A second stage of implementation is deliberate for launch on the finish of September 2023. Presently, we’ll be reclassifying choose vulnerabilities from Excessive to Essential. We’ve intentionally chosen to implement these modifications in two phases in order that our prospects who extract knowledge through APIs have time to replace their scripts earlier than the reclassification comes into impact.
Between now and the tip of September 2023, we encourage all prospects utilizing API integrations or workflows to arrange for the reclassification of choose vulnerabilities from Excessive to Essential. It will require updating scripts to account for the brand new essential severity risk degree. Extra on this beneath.

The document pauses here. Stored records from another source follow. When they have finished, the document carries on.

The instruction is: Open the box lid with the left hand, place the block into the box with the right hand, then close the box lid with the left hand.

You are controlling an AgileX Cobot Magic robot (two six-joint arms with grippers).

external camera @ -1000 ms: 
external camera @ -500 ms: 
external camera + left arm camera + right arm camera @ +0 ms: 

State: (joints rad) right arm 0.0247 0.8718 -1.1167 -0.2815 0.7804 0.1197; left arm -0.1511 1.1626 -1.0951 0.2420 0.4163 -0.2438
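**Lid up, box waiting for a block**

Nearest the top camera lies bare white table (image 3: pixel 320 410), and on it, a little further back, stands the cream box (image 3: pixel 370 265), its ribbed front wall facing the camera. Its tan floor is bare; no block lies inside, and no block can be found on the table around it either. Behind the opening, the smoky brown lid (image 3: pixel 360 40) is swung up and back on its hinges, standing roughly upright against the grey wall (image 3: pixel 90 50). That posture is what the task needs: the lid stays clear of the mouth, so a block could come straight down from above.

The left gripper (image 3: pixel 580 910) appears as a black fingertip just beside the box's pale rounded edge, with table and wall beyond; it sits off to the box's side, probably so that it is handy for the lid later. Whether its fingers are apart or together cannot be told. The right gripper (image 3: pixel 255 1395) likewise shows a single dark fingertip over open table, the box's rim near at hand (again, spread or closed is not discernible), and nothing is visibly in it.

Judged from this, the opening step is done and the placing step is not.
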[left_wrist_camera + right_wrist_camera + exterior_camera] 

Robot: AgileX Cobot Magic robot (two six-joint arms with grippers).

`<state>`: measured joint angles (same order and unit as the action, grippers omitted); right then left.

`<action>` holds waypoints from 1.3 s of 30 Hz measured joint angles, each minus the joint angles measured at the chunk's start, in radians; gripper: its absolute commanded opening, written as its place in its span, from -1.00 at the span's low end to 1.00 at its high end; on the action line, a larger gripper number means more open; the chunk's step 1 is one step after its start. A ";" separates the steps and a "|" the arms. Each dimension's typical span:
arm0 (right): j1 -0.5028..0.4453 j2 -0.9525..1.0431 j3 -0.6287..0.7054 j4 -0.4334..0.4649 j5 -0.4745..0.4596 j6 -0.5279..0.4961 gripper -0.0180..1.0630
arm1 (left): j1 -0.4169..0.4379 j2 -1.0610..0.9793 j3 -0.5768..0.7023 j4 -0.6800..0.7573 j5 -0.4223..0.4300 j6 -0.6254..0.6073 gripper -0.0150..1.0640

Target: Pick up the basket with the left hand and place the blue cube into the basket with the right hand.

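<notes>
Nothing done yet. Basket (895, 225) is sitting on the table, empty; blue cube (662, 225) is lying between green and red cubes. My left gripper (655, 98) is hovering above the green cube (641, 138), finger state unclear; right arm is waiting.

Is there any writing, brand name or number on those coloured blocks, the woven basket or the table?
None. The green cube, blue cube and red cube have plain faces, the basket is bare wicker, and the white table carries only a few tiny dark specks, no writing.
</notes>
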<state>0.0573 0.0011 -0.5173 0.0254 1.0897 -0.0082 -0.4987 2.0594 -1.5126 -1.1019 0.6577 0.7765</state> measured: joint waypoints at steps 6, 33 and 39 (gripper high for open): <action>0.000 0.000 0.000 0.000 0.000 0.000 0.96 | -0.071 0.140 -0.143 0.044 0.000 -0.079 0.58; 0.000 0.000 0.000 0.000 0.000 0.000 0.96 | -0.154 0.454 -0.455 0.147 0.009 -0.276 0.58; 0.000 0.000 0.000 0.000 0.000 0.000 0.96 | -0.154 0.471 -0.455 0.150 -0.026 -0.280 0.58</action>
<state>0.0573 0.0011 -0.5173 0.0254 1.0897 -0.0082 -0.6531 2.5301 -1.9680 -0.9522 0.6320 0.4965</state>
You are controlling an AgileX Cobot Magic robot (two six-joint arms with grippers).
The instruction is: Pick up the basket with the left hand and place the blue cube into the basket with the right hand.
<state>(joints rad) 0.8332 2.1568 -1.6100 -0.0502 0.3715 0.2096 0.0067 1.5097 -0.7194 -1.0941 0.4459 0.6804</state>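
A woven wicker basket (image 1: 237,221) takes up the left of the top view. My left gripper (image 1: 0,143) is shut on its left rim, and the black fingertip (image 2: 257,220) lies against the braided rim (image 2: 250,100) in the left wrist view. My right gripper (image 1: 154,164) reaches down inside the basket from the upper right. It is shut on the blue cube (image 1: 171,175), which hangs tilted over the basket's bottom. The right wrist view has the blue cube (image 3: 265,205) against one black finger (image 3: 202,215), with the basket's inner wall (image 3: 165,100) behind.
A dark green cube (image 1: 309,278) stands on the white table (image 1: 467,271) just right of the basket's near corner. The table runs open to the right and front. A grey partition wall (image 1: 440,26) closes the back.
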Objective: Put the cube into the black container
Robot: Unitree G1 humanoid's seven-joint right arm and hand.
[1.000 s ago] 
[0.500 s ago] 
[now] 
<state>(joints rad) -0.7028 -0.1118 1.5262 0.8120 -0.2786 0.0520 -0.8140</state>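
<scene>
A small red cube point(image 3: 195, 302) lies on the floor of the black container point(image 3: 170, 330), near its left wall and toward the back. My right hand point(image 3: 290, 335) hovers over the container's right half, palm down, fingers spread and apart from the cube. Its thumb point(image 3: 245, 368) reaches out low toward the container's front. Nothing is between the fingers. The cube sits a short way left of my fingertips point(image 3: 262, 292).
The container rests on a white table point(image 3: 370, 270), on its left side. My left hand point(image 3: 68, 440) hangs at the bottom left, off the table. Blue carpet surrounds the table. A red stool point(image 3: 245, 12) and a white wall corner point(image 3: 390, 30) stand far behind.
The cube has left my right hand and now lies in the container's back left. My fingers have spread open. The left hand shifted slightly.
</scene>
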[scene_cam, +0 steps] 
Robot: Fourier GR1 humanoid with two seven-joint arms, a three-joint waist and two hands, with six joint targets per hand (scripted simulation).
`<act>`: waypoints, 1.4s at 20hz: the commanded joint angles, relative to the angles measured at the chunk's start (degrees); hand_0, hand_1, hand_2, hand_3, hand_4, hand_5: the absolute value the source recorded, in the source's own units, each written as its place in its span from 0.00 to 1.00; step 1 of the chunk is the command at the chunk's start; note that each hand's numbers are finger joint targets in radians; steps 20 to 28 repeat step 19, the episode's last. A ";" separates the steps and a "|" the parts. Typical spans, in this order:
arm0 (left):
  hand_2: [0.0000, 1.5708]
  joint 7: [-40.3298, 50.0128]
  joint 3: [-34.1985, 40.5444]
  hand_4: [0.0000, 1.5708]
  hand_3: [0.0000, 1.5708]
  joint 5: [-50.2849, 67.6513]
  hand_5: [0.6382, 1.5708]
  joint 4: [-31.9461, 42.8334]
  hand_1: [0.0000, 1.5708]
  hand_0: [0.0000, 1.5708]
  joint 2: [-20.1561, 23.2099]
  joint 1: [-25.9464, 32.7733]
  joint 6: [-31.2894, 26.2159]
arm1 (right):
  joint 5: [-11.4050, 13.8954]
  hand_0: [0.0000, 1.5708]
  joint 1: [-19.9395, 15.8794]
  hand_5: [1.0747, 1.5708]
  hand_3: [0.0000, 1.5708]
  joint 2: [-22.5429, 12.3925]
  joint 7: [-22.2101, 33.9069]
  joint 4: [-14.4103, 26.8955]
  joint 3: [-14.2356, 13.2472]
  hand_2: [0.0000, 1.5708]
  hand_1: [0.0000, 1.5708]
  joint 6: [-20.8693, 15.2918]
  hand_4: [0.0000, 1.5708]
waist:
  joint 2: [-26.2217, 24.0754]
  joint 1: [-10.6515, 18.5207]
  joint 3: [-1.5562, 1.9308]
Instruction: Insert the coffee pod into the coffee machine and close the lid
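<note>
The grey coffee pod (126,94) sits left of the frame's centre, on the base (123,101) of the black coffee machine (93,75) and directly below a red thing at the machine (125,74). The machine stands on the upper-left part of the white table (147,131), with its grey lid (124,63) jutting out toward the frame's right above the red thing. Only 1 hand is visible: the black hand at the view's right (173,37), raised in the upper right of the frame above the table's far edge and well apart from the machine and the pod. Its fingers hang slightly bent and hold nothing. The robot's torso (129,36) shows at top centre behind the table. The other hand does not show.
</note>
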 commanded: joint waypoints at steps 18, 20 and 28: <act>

You will discover the present checklist of all vulnerabilities and their severity classification on our web site. We’ll be updating this checklist with the brand new classifications together with the discharge of v23.9.0 on the finish of September.
Timeline
Why are we making this variation?
At present, Acunetix Commonplace and Acunetix Premium classify all essential degree vulnerabilities as ‘excessive’. This differs from different IT business safety requirements and frameworks, which embrace a ‘essential’ severity score for safety vulnerabilities. By including a fourth ‘essential’ risk degree, we’re bringing each merchandise in keeping with fashionable classification programs, such because the Widespread Vulnerability Scoring System (CVSS).
How do I put together for this variation?
If you happen to leverage our API, we suggest acquiring the newest API documentation and updating your inner scripts that work with knowledge from Acunetix. You possibly can obtain the newest API documentation from the Acunetix person interface by clicking your identify within the top-right nook and deciding on Profile. Then click on the Acunetix API Documentation hyperlink that’s listed within the API Key part of your profile.
Beneath is an inventory of endpoints the place the essential severity degree has been added. For some endpoint responses (e.g. scan-related or vulnerability-related endpoints), essential severity is known as the criticality of a vulnerability. Different endpoint responses, resembling goal or goal group-related endpoints, now embrace severity counts (e.g. criticality=30).
An instance of essential severity within the API documentation.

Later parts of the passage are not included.